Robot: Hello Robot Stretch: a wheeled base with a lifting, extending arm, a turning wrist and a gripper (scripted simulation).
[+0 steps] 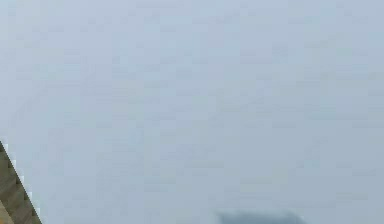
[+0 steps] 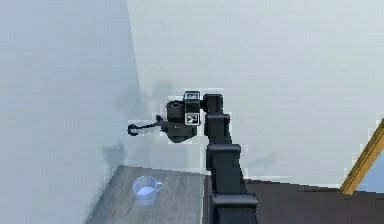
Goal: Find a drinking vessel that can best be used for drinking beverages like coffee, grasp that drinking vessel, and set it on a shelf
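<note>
In the arm side view a small pale blue-white cup [image 2: 148, 188] stands on a grey tabletop [image 2: 180, 185] near the corner of two pale walls. The dark arm [image 2: 225, 165] rises from the bottom edge, and its gripper [image 2: 131, 128] points toward the view's left, well above the cup. Only bare wall lies behind the fingers [image 2: 140, 127], so the gripper holds nothing.
A pale wall spans the forward view, with a brown wooden strip [image 1: 12, 195] in the bottom left corner. In the arm side view a slanted wooden frame [image 2: 365, 160] stands at the right edge, with dark floor [image 2: 300, 200] beside the table.
</note>
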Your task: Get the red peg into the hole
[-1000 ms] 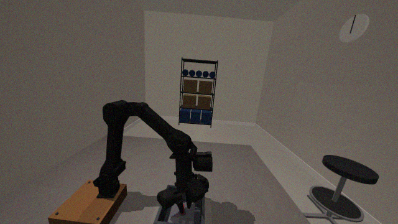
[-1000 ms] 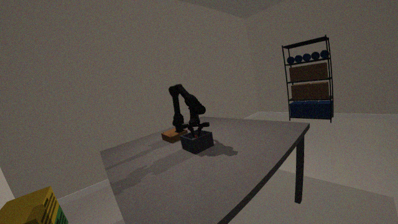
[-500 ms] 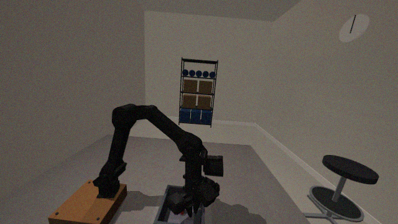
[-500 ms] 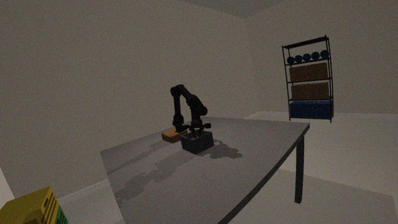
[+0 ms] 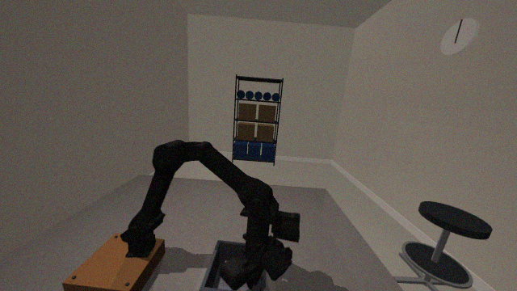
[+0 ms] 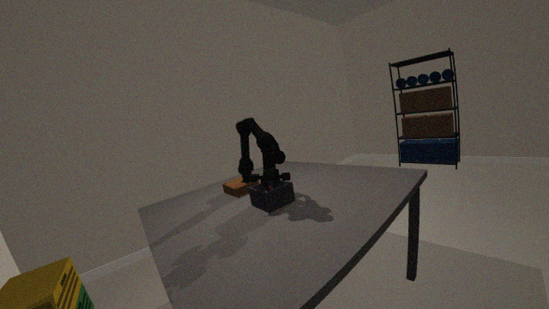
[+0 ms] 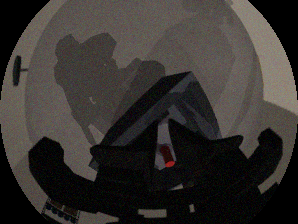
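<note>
While the hand (image 5: 252, 279) (image 6: 269, 182) (image 7: 164, 123) is kinda parked at the box (image 5: 210, 268) (image 6: 272, 201) (image 7: 137, 116), inside the tabletop (image 5: 307, 214) (image 6: 279, 249) (image 7: 150, 30) edges, it's nearly closed. Whether the red peg (image 6: 270, 188) (image 7: 167, 156) is gripped can't be told.

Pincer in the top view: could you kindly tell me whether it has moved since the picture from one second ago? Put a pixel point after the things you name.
Yes, the pincer (image 5: 254, 279) (image 6: 270, 189) (image 7: 164, 125) has moved to the right in the top view, farther from the orange block (image 5: 105, 267) (image 6: 236, 187).
</note>
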You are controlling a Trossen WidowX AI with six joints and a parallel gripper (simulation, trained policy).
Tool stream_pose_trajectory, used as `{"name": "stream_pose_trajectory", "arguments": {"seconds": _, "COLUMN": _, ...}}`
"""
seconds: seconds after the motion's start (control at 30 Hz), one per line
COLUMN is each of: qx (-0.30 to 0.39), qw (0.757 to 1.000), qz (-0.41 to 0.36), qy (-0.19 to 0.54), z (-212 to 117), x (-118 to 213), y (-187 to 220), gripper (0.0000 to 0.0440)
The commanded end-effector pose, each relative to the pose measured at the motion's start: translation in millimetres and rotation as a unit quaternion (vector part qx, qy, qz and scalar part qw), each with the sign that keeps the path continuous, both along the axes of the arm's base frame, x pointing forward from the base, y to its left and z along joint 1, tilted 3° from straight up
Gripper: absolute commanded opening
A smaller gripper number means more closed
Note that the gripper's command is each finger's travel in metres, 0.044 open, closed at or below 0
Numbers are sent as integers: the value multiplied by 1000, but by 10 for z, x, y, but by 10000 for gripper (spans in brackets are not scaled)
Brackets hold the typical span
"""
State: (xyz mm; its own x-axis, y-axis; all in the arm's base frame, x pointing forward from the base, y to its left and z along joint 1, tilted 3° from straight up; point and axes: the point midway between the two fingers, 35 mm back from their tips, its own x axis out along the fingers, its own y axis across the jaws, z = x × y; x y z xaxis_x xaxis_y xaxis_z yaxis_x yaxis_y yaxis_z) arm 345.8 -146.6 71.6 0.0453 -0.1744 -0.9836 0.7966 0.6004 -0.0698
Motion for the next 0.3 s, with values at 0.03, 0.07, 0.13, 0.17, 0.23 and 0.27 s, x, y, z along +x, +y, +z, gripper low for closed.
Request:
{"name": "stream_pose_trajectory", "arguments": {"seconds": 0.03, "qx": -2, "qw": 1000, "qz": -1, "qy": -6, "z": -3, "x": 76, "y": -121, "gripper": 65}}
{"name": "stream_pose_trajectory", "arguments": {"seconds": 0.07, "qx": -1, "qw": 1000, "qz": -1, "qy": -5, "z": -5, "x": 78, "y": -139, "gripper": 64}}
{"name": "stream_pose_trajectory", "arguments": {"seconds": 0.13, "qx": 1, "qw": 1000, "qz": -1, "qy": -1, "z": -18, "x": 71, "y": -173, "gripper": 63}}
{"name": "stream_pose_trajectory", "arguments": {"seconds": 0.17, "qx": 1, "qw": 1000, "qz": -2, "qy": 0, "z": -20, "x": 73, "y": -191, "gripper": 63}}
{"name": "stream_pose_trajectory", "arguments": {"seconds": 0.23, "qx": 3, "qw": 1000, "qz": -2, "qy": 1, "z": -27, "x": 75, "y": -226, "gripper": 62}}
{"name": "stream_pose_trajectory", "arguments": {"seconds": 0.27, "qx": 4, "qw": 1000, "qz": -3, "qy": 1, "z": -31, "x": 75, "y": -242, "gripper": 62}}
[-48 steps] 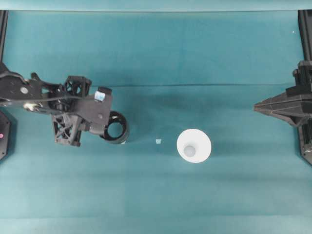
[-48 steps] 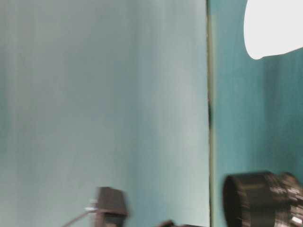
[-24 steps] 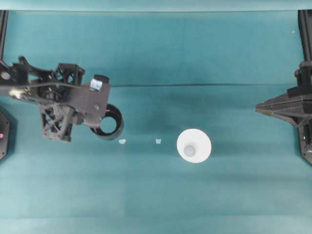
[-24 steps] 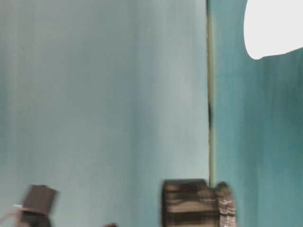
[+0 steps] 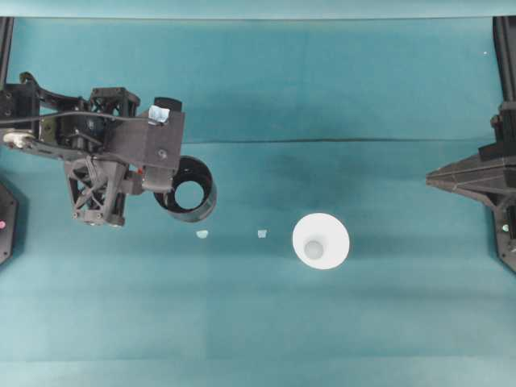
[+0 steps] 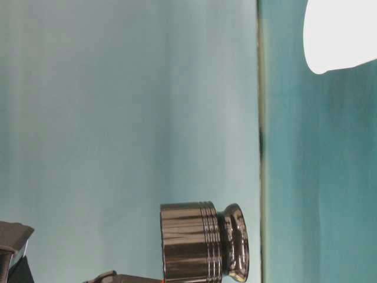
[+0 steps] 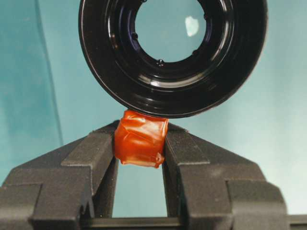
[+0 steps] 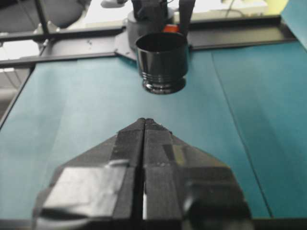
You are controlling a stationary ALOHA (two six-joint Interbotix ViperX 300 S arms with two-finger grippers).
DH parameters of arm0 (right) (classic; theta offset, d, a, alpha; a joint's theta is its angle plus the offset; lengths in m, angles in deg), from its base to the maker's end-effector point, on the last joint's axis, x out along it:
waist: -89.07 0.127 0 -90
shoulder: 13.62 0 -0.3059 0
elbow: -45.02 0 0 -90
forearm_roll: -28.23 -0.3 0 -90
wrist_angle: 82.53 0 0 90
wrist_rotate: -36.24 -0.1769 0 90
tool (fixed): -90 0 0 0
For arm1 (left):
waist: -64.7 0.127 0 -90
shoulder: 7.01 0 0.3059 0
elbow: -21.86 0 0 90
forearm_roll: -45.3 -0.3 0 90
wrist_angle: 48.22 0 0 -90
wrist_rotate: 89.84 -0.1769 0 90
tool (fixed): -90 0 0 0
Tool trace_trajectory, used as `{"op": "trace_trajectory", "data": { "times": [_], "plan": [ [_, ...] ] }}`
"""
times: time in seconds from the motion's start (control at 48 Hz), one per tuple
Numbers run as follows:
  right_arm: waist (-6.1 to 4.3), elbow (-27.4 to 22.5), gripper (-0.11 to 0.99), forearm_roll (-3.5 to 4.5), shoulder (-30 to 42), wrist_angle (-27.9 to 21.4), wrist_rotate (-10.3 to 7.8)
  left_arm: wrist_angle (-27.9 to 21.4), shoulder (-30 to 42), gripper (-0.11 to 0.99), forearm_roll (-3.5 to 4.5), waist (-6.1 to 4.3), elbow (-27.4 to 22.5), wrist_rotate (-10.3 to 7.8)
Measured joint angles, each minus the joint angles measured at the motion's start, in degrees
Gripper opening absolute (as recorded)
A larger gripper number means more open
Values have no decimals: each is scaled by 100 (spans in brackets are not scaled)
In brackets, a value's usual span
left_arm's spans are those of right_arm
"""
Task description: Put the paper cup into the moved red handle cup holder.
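The left gripper point(image 7: 140, 143) has its jaws closed on the red-orange handle tab point(image 7: 140, 138) of the red handle cup holder point(image 7: 172, 57), pinching the tab from both sides. In the left wrist view the holder's glossy black ring sits at the top of the frame, just beyond the jaws, and the teal table point(image 7: 268, 124) shows straight through its open middle; nothing is inside it. In the table-level view the holder point(image 6: 203, 242) is lifted clear of the table's surface, its ribbed body and flared foot hanging in air. In the overhead view the left gripper point(image 5: 157, 173) is at the upper left and the holder point(image 5: 185, 189) sits just right of it, left of centre.

The right gripper point(image 8: 145, 120) has its jaws pressed together with nothing between them. In the overhead view it point(image 5: 431, 179) points inward from the right edge.

The paper cup point(image 5: 321, 240) stands upright on the table point(image 5: 258, 322) right of centre in the overhead view, empty, well apart from both grippers. Two small pale scraps point(image 5: 202, 235) point(image 5: 262, 234) lie on the table between the holder and the cup.
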Motion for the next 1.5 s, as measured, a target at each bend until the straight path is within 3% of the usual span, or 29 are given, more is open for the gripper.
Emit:
{"op": "trace_trajectory", "data": {
  "times": [0.167, 0.5, 0.667, 0.875, 1.042, 1.334, 1.5],
  "plan": [
    [0, 0, -11, 0, 0, 0, 0, -9, 141, 29, 0, -26, -246, 9],
    [0, 9, -11, 0, 0, 0, 9, 18, 1274, 29, 0, -62, -1301, 9],
    [0, 0, -11, 0, -9, 0, 9, 9, 1635, 29, 0, -79, -1582, 9],
    [0, 0, -11, 0, -18, -26, 0, 88, 1670, 29, 0, -79, -1547, 9],
    [0, 0, -11, 0, -9, -26, 9, 729, 1775, 29, -9, -88, -1143, 35],
    [0, 9, -11, 0, -18, -35, 0, 1134, 2109, 29, 0, -325, -765, 255],
    [0, 9, -11, 9, -9, -35, 0, 1371, 2250, 29, 0, -378, -738, 325]
  ]
}}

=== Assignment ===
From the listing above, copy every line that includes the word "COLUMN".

=== Finished task ===
Tool stream_pose_trajectory, used as `{"name": "stream_pose_trajectory", "arguments": {"seconds": _, "COLUMN": _, ...}}`
COLUMN is each of: qx (-0.30 to 0.39), qw (0.757 to 1.000), qz (-0.41 to 0.36), qy (-0.19 to 0.54), z (-212 to 117), x (-118 to 213), y (-187 to 220), gripper (0.0000 to 0.0440)

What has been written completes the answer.